Длительность первого и второго цикла замораживания зависела от скорости замораживания и, как следствие, хладопроизводительности криоаппарата, а также от объема ПЖ и достигнутой температуры (минус 40°C). При максимальной хладопроизводительности криоаппарата каждый из циклов замораживания в среднем составил 5 минут. Активное оттаивание ПЖ проводилось до плюс 10°С, интервалы между циклами замораживания составили в среднем 20 минут.

Принимая во внимание тот факт, что начавшиеся процессы аутолиза могут исказить данные, полученные при микроскопическом исследовании замороженной ткани, эффективность криоаблации была проанализирована путем последующей оценки макроскопической картины замороженной ткани.

РЕЗУЛЬТАТЫ

Целесообразность проведения повторного цикла замораживанияоттаивания подтверждена результатами многочисленных экспериментальных работ, по данным которых установлено, что эффективность использования повторного цикла замораживания-оттаивания состоит в увеличении степени криодеструкции и зоны некроза [13]. При объеме ПЖ более 100 см3 и/или длине предстательной железы больше или равной 4,5 см может быть проведено более 2-х циклов замораживания-оттаивания (количество циклов определяется объемом ПЖ, ее длиной и картиной трансректального ультразвукового исследования). Ограничением для использования многократных циклов замораживания-оттаивания является сравнительно большая продолжительность процедуры, а также разная характеристика теплофизических свойств замораживаемых тканей (ПЖ, семенные пузырьки и т.д.). По данным ряда авторов, моделирование условий криовоздействия (достижение температуры минус 50, минус 70°С) при проведении однократного цикла замораживания-оттаивания не приводит к существенному улучшению результата [14, 15].

Эффективность криовоздействия изучена нами при проведении одного и двух циклов замораживанияоттаивания. Криовоздействие проводили по схеме: быстрое замораживание – активное оттаивание. Использована максимальная хладопроизводительность криоаппарата (100%). Замораживание ткани ПЖ прекращалось при достижении температуры минус 40°C. После активного оттаивания цикл замораживание-оттаивание повторялся. Для проведения эксперимента в правую и левую доли трупной ПЖ нами было введено по 1 крио-игле IseSeed и по 1 термодатчику для контроля за достигнутой температурой (рис. 1).

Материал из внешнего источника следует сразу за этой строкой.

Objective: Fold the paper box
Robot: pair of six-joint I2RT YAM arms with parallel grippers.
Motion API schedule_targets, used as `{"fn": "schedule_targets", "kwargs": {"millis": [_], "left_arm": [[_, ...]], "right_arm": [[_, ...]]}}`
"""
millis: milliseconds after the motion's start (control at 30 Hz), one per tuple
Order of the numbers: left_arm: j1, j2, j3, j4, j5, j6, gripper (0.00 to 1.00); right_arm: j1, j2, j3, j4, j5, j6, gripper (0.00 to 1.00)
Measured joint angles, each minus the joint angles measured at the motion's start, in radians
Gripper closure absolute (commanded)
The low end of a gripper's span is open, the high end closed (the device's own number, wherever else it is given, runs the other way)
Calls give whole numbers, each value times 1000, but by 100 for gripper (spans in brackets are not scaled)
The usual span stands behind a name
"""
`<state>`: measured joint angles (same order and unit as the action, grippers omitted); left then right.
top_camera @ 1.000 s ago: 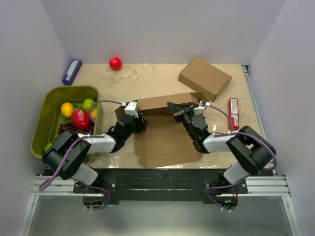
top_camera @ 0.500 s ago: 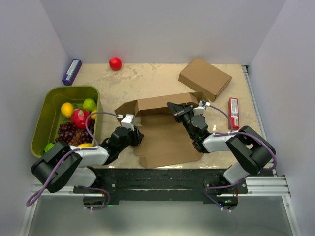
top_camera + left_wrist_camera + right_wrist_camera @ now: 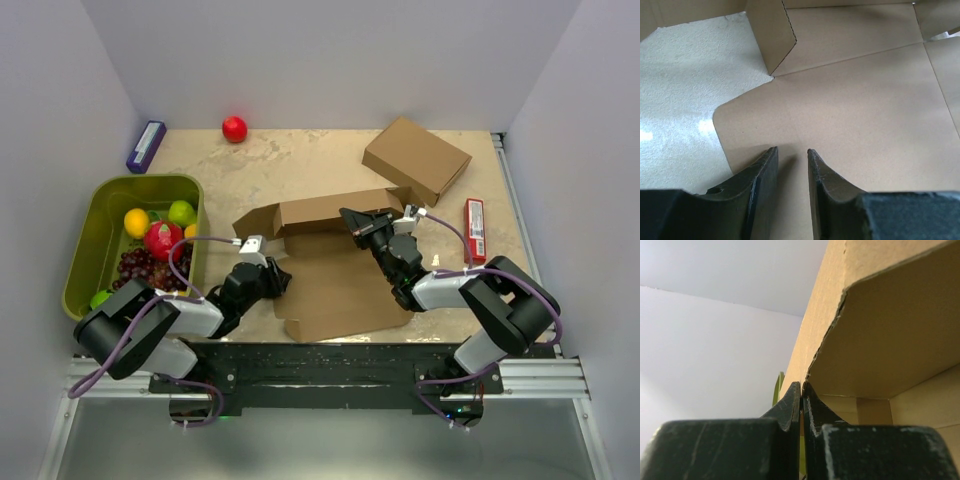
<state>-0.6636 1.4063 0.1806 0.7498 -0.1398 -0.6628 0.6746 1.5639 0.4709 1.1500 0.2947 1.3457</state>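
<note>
- Top view: the paper box lies just right of the green tub. It is a half-formed sheet, with its base panel flat on the table and its rear wall standing.
- The left gripper has moved. A second ago it was up by the raised left flap, on the side of the sheet facing the tub. Now it sits lower, at the near corner of the sheet on that same tub side.
- The flap it left now leans outward toward the tub, so I judge that this side fold has not set and will need doing again.
- The right gripper has not shifted. It is at the rear wall, on the end away from the tub, and that wall is standing as it was.
- Left wrist view: the left gripper hovers low over the flat brown panel. Its jaws stand a narrow gap apart with nothing between them, and they have been closing in.
- The side flap stands ahead of the gripper, well clear of the fingertips, with bare table beside it.
- Right wrist view: the right gripper has its fingers pressed together. Their tips meet the ragged edge of a cardboard flap that hangs overhead. I cannot tell whether a sliver of board is nipped between them.
</note>
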Motion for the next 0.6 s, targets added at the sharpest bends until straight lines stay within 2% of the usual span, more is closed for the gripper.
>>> {"fn": "schedule_targets", "kwargs": {"millis": [167,233,367,600], "left_arm": [[0,-21,0,-17,6,5,52],[0,-46,1,-45,6,18,42],[-1,-123,42,-175,9,58,31],[-1,-296,169,-397,24,126,27]], "right_arm": [[0,-2,0,-3,-1,0,100],[0,-2,0,-5,-1,0,100],[0,-2,0,-6,-1,1,100],[0,-13,-1,-15,-1,0,100]]}}
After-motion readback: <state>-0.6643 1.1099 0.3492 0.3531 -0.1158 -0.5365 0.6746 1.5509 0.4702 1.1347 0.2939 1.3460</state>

Рис. 1. Макропрепарат трупной ПЖ (1) и мочевого пузыря (2) и прямой кишки (указана стрелкой). В правую и левую доли ПЖ введено по 1 криоигле IseSeed и по 1 термодатчику. По уретре проведен катетер Нелатона № 14 Ch

Рис. 2. Зона полного клеточного некроза и частичной криодеструкции после однократного (на рисунке справа) и повторного цикла замораживания-оттаивания (на рисунке слева)

Было показано, что при проведении однократного цикла замораживания формируется «ледяной шар» размером 15х23 мм, тогда как при проведении повторного цикла замораживания формировался «ледяной шар» диаметром 18х26 мм (рис. 2).

Проведенные различными авторами исследования in vivo/ in vitro показали, что при быстром замораживании опухолевых клеток происходит достоверное усиление криоповреждающего эффекта. Морфологические исследования показали, что выраженность деструктивных изменений в опухолевых клетках в зоне прямого некроза и зоне частичной криодеструкции, а также распространенность необратимых повреждений были большими после криовоздействия с быстрым замораживанием [16, 17].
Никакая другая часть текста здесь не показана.